→ **Task item**
Line by line, output the material without altering anything.

→ **Source data**
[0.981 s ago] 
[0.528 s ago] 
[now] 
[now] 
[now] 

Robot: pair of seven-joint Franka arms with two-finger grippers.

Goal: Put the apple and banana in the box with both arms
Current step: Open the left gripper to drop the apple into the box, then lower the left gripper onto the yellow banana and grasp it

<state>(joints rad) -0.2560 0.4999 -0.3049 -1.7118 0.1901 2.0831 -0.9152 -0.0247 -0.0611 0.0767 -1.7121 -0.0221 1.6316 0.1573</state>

→ **Exercise output**
[0.981 s ago] 
[0.528 s ago] 
[now] 
[now] 
[now] 

Robot: pair of seven-joint Franka arms with two-finger grippers.

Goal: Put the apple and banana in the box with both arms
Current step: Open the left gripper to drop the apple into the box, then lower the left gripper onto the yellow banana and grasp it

<state>(joints rad) -0.2560 0.4999 -0.3049 -1.7118 0.1901 2.0831 -0.9152 -0.0247 -0.0611 0.0767 -1.7121 -0.0221 1.6316 0.1573</state>

Nothing more is needed to finish the exercise.